Salesforce Data Cloud Data Retrieval Patterns & Best Practice

Salesforce Data Cloud Data Retrieval Patterns & Best Practice

Problem Statement & Business Drivers

When Data Cloud launched as a Customer Data Platform (CDP) five years ago, it primarily focused on batch data processing to consolidate data from various sources, build segments, and activate them across multiple channels. Over time, the platform has evolved, incorporating near real-time and real-time data processing capabilities. This evolution has unlocked significant potential, enabling customer truth profiles and insights—whether analytical or predictive—to be activated across various channels, directly or indirectly through downstream applications near real-time, to ensure a consistent customer experience.

Our platform now offers a variety of building blocks for data retrieval. This document provides an overview of these capabilities, the specific problems they are designed to solve, and best practices and guidance for optimizing data retrieval strategies

Data Retrieval Capabilities

Salesforce Data Cloud Query API

The Salesforce Data Cloud Query API is designed to enable users to query and retrieve data stored in Salesforce Data Cloud. This API allows for flexible access to unified, harmonized customer data and other information within the Data Cloud, which is often sourced from multiple platforms.

Here are the key features and capabilities of the Salesforce Data Cloud Query API:

  1. Access to Unified Customer Profiles: It allows you to retrieve data from the unified customer profiles that Data Cloud generates by combining data from various sources such as CRM, ERP, and third-party platforms.
  2. Flexible Querying: SQL API allowing you to query datasets in Data Cloud in a familiar manner, such as filtering, joining, and aggregating data.
  3. Interactive and Batch Queries: You can execute both real-time and asynchronous batch queries depending on the size of the data and the required performance. Interactive queries? are optimized for immediate data needs, while batch queries can handle larger datasets.
  4. Complex Data Relationships: The Query API can work with complex, multi-level data structures, including nested JSON objects. This feature supports more intricate queries where multiple entities or attributes need to be correlated.
  5. Event-Based Queries: It can query event data, such as interactions from websites or IoT devices, making it ideal for applications like real-time marketing, predictive analysis, and customer engagement.
  6. Interactive querying with Zero Copy External Data Objects?
  7. Scalability: Designed for high performance, the Query API scales with large volumes of data, supporting enterprises that handle massive customer datasets across global teams.

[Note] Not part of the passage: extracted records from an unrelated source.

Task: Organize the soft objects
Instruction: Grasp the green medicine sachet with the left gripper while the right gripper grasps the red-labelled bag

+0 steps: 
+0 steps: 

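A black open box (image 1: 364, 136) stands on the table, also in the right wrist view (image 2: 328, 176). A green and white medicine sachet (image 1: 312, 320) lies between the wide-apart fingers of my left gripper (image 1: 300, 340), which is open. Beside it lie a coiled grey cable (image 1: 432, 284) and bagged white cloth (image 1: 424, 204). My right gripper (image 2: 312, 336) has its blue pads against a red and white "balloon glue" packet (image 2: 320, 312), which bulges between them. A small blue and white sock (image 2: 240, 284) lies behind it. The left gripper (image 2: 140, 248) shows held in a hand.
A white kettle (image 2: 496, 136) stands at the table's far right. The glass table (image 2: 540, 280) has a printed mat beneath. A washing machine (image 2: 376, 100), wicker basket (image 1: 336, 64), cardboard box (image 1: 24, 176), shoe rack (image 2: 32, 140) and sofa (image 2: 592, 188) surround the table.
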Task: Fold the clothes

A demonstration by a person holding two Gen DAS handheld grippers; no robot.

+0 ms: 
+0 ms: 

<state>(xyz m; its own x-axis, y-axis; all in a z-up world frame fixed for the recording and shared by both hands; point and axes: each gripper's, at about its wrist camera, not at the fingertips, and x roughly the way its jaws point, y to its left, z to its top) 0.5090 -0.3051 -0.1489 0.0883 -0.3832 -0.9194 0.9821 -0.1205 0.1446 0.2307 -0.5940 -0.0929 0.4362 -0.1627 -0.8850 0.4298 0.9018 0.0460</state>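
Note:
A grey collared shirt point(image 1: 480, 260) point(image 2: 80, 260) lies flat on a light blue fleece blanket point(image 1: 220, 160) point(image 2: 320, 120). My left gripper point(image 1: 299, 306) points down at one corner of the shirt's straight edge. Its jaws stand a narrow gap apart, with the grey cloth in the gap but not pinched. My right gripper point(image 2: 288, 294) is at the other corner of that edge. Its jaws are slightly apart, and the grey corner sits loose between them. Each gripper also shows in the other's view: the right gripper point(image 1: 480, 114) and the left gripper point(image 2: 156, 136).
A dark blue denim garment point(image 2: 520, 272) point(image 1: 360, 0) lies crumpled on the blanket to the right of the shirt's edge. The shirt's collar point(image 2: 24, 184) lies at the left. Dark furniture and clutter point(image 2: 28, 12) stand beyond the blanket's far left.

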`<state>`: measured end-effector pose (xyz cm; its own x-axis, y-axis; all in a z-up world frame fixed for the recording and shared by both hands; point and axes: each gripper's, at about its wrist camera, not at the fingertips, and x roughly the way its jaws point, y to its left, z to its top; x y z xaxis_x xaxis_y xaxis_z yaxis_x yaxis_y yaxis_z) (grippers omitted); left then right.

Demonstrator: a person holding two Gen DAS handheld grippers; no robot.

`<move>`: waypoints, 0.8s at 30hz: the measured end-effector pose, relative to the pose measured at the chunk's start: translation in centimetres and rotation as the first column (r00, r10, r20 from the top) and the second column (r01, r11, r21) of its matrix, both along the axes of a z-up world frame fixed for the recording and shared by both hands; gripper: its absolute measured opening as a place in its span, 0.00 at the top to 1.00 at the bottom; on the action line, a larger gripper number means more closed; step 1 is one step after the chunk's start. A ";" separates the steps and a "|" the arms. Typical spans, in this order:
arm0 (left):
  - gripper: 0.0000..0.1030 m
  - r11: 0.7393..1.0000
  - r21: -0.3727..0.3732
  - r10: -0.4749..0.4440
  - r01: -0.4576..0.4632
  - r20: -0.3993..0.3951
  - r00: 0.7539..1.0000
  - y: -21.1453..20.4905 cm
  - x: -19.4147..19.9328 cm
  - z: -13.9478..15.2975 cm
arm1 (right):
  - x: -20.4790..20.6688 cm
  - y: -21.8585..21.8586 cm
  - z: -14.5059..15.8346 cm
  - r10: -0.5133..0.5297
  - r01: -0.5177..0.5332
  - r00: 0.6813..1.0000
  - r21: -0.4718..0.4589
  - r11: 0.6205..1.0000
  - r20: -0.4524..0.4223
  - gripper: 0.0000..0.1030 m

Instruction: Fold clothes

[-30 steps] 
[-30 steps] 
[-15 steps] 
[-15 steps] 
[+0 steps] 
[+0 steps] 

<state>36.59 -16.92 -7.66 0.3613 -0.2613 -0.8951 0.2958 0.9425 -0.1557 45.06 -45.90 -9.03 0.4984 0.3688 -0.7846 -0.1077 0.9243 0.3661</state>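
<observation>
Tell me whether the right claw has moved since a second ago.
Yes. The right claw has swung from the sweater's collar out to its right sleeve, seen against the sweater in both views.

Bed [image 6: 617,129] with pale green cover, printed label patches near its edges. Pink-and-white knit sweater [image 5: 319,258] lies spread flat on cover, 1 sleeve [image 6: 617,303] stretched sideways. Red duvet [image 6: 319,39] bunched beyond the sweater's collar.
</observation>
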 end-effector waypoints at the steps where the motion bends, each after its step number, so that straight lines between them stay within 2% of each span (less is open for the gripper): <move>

In essence, the Salesforce Data Cloud Query API provides a powerful way to interact with and derive insights from the massive amounts of customer data unified in Salesforce Data Cloud. On top of that Query engine is the backbone that superpowers the innovative zero copy integration with major data lake platforms such as Snowflake, Redshift & DataBricks.?

Salesforce Data Graph Overview

Data Cloud provides a standard data model that captures the most commonly collected customer data, encompassing both profile and engagement information across various industries. When customers ingest data into Data Cloud, they map these data assets to our standard model for smooth integration. While this normalized structure is effective for ad-hoc querying and batch processing, it poses challenges for real-time and interactive workloads. In the following use cases, the table joins required to combine related data can become costly and unpredictable, particularly as data volumes increase and the number of joins grows.

  • B2C Applications: B2C applications need rapid access to pre-processed data in Data Cloud, with low latency and efficient point lookups at scale. We have several customers who use Data Cloud to harmonize customer data from multiple sources in near real-time, creating comprehensive 360-degree profiles that downstream applications leverage near real-time to deliver consistent experiences across all customer touch points.
  • CRM Scenarios: In Service Cloud, agents require immediate access to a contact’s unified profile from Data Cloud, which encompasses engagement data, key metrics such as LTV, and segments—all delivered with low latency and high throughput.
  • Discover & Attribute Use Case: B2C web and mobile applications can track user interactions and seamlessly transition from anonymous to known profiles through real-time profile unification.

To address this challenge, Data Cloud introduces Data Graph, a powerful solution that enables customers or applications to define and maintain denormalized object (graph) models. It utilizes graph database technology (such as GraphQL) to represent data as a network of interconnected entities (nodes) and relationships (edges), making it particularly effective for modeling complex relationships and hierarchies. Users can define relationships between different data entities, allowing them to visualize and analyze connections that may not be obvious in traditional databases.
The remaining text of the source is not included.